TASK OBJECTIVE -
Output the data verbatim, minus the images.

● ● ●

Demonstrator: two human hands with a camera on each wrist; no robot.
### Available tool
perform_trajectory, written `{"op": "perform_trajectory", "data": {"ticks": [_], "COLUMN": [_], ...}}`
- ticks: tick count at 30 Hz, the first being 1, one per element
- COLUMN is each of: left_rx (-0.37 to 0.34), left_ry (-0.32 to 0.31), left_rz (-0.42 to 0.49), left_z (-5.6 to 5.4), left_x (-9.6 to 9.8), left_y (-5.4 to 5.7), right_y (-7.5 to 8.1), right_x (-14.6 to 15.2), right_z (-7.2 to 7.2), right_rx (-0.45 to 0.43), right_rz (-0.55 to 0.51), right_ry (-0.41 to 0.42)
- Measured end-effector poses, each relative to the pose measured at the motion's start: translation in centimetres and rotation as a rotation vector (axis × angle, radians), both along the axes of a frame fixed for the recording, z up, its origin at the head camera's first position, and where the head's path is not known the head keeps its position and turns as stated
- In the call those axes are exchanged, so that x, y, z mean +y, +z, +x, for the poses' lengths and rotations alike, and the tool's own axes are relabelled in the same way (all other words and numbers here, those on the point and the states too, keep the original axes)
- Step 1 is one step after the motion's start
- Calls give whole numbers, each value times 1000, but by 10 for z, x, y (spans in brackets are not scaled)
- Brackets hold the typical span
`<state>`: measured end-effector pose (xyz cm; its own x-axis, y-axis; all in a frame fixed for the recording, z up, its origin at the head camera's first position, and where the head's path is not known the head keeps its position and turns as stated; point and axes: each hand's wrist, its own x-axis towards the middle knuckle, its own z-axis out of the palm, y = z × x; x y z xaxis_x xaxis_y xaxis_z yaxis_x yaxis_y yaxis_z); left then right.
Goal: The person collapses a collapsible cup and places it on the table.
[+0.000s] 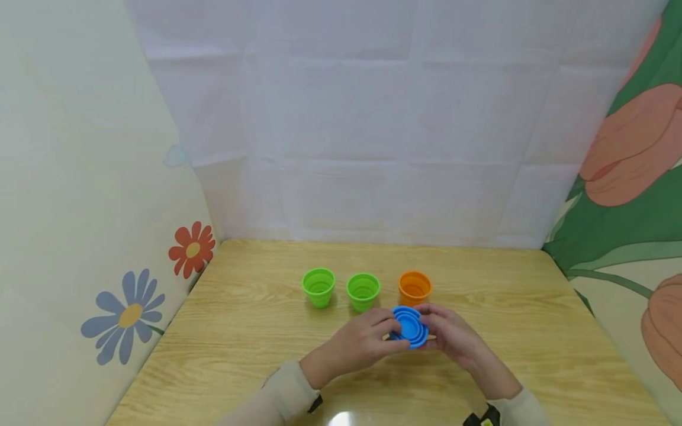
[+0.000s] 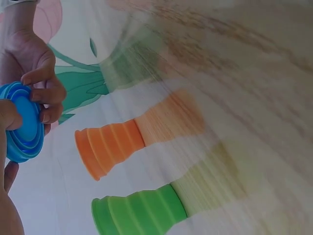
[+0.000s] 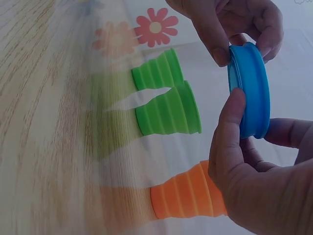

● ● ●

TASK RESULT -
Demonstrator: two human hands with a camera on each wrist; no robot.
### Available tool
perform_trajectory, written `{"op": "perform_trajectory", "data": {"ticks": [_], "COLUMN": [_], ...}}`
- ticks: tick count at 30 Hz, the first being 1, one per element
- COLUMN is each of: left_rx (-0.37 to 0.34), left_ry (-0.32 to 0.31), left_rz (-0.42 to 0.49), left_z (-5.6 to 5.4), left_x (-9.6 to 9.8), left_y (-5.4 to 5.7), right_y (-7.5 to 8.1), right_x (-14.6 to 15.2), right_z (-7.2 to 7.2), right_rx (-0.45 to 0.43), right_rz (-0.55 to 0.51), right_ry (-0.41 to 0.42)
- Measured end-effector poses, each relative to the pose measured at the motion's start: translation in centimetres and rotation as a rotation vector (axis × angle, radians), both along the axes of a frame fixed for the recording, z up, its origin at the head camera's first position, and where the head's path is not known the head keeps its position and turns as stated
- In the call those axes are exchanged, so that x, y, z mean +y, +z, +x, for the poses' lengths and rotations alike, and the tool's own axes are relabelled in the same way (all other words and numbers here, those on the point and the states too, keep the original axes)
- Step 1 is one step after the motion's start
- Calls give whole numbers, each value times 1000, but by 10 for z, x, y (spans in brackets are not scaled)
- Brackets hold the typical span
`<state>`: measured end-effector pose (xyz cm; its own x-axis, y-axis; all in a frame fixed for the recording, z up, its origin at the head camera's first position, and where the head's path is not known the head keeps its position and turns as stated; point and axes: each hand's wrist, its own x-axis towards the middle knuckle, its own z-axis out of the palm, y = z × x; x y z xaxis_x xaxis_y xaxis_z yaxis_x yaxis_y yaxis_z); left then right.
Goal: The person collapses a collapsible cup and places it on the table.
[+0.000s] 
[+0.000s] 
[+0.000s] 

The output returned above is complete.